Carl J. Johnson, President and Chief Executive Officer of Matrixx Initiatives, said, "The third quarter sell-in for the upcoming cold and flu season was very successful. We began shipping our new Zicam Cold and Flu relief products as well as the new Nasal Comfort(TM) line. The retail sales trend for Zicam products is very encouraging and Zicam growth continues to outpace the category. For the 12 weeks ended October 2, 2005, retail sales (three-outlet syndicated scanner data, not including our customer Wal-Mart) of Zicam products increased approximately 40% while the total cough/cold category increased approximately 1% compared to the same period last year. The financial results achieved during the third quarter represent the continued growth of the Zicam brand and successful new product introductions."

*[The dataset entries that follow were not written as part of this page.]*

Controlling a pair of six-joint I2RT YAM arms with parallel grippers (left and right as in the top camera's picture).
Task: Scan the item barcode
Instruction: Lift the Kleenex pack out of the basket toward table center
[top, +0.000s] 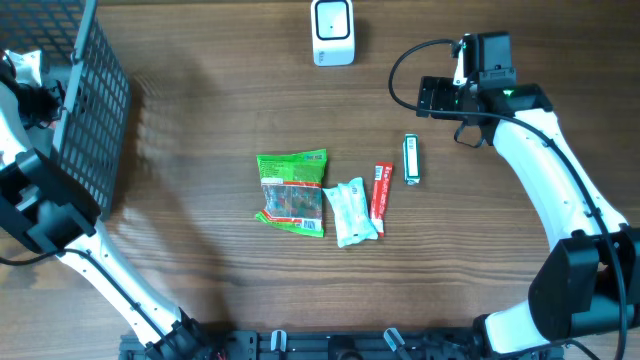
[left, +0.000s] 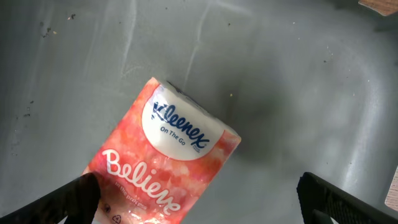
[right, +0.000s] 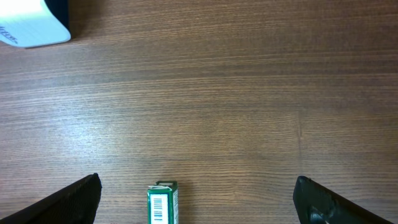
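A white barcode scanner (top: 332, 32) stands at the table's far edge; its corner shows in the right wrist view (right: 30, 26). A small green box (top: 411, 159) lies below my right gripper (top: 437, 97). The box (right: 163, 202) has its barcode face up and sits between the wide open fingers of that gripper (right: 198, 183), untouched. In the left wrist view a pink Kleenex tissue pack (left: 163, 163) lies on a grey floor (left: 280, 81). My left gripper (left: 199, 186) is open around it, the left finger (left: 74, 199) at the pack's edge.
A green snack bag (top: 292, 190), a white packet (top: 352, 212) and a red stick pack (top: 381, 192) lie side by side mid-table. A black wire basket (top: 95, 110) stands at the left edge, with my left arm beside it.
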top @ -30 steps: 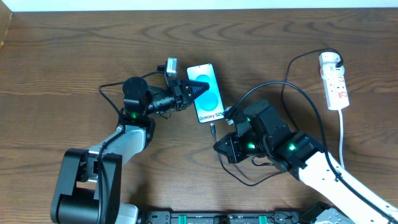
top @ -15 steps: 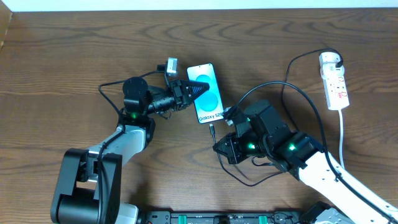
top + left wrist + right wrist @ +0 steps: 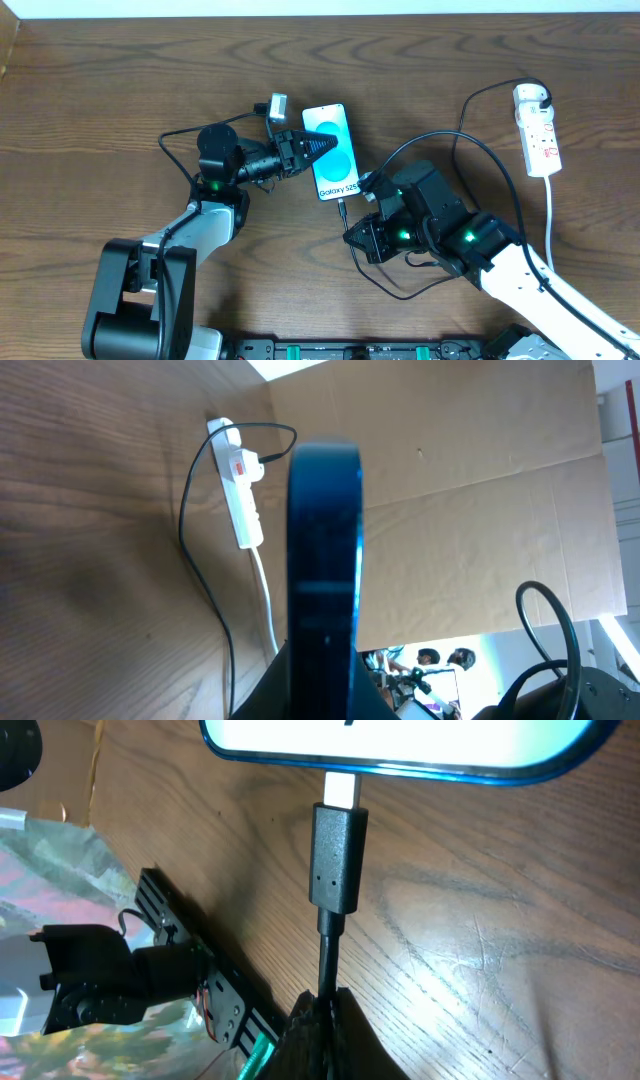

Mr. Johnson continued, "I believe our marketing plans for the fourth quarter are particularly exciting. We will begin aggressive sampling programs for our new Nasal Comfort products as well as in-store sampling of Zicam Cold Remedy Rapid Melts(TM) that will coincide with increases in the incidence of colds by geographic location. A new television advertising campaign has begun, featuring actual Zicam users who share real life experiences about how Zicam helped them get over a cold faster. For the first time, Zicam will have a presence on prime network TV, while continuing early morning, day, and prime cable advertising. Greater use of print, radio, and a continuation of the successful Rush Limbaugh endorsement campaign will carry the Zicam story to more consumers than ever before at higher levels of advertising frequency. Additionally, we developed new web sites and content for both Zicam and Nasal Comfort ( and ) which will assist in new internet advertising and targeted communications to consumers that will benefit from our products. We believe these programs will help increase our brand awareness and future trial of our products. These marketing activities represent an important investment in the future of Matrixx Initiatives, Inc., and reflect our understanding that building a brand is a long-term activity.

We also remain committed to increasing our research and development efforts. Year-to-date R&D spending has increased 67% to approximately $2.2 million versus $1.3 million in the same period last year. R&D efforts are particularly focused on expanding into new OTC categories such as oral care, analgesics, and antacids. For the full year we anticipate investing 4-6% of net sales on research and development."

William Hemelt, Executive Vice President and Chief Financial Officer, stated, "Growth from existing products in our cold, allergy/sinus, and cough groups accounted for 53% of our sales growth for the nine months ended September 30, 2005. New products continue to help fuel our growth and account for approximately 14% of year-to-date sales. Gross margins decreased from 69% to 68% for the third quarter of 2005. The decreased margin is primarily due to higher start-up costs related to our new products and increased freight costs. Gross margins in the fourth quarter may also be affected by these increased costs. We expect margin improvements on our new products in the future as we normalize our manufacturing volumes after the initial sell-in. Freight costs were impacted by higher fuel surcharges and later than usual category resets, resulting in expedited shipments of inventory to retailers. We continue to target 70% gross margins. Our cash position decreased to approximately $7.3 million as of September 30, 2005 due to the build-up of inventory and increased shipments during the quarter. However, our working capital increased to $29.6 million due to higher sales, resulting in an increase in accounts receivable to approximately $21 million. "

Mr. Hemelt continued, "Operating expenses continue to be negatively impacted by legal expense. Net legal expense was approximately $1.7 million ($2.0 million in legal expense reduced by $300,000 for expected reimbursement of legal expenditures from the Company's principal insurance carrier) in the third quarter of 2005, compared to approximately $1.8 million in the third quarter of 2004. For the first nine months of 2005, net legal expense was approximately $3.8 million ($5.5 million in legal expense reduced by $1.7 million for expected and actual reimbursement of legal expenditures), compared to approximately $3.3 million in the first nine months of 2004. We expect to recognize additional reimbursements from our insurance carriers for a portion of legal expense incurred in subsequent periods."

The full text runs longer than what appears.